Lines in the listing below containing the string "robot" are to be identified and copied.

### Data to use
☆ ☆ ☆ ☆

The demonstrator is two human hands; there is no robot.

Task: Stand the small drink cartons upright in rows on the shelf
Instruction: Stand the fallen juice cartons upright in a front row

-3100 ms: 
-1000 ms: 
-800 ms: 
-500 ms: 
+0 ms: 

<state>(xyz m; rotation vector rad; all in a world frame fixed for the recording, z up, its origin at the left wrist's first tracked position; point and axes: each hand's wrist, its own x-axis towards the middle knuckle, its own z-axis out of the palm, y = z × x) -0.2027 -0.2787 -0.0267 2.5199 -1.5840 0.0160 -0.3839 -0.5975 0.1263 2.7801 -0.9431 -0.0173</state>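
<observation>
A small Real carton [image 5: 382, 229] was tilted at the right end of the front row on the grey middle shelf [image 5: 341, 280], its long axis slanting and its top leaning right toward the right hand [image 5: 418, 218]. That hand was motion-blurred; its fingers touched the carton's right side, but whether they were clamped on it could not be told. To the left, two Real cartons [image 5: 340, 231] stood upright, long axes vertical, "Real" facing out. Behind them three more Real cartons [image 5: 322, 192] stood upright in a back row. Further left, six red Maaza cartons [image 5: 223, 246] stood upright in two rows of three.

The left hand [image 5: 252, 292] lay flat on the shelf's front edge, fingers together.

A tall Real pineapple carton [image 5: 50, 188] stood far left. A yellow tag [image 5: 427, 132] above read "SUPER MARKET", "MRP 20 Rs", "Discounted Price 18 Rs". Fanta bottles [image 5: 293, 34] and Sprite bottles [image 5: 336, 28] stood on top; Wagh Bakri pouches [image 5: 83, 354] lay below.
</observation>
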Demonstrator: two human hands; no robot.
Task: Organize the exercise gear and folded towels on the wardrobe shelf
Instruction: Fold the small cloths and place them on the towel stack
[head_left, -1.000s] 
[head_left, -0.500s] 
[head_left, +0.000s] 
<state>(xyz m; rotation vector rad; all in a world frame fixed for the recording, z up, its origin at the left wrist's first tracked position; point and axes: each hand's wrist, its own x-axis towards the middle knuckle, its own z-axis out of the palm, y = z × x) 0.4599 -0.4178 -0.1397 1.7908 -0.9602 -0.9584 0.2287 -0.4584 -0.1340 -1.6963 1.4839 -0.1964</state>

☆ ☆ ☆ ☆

### Reply
The demonstrator is two human hands; there is no robot.
Demonstrator: two human hands; no robot.

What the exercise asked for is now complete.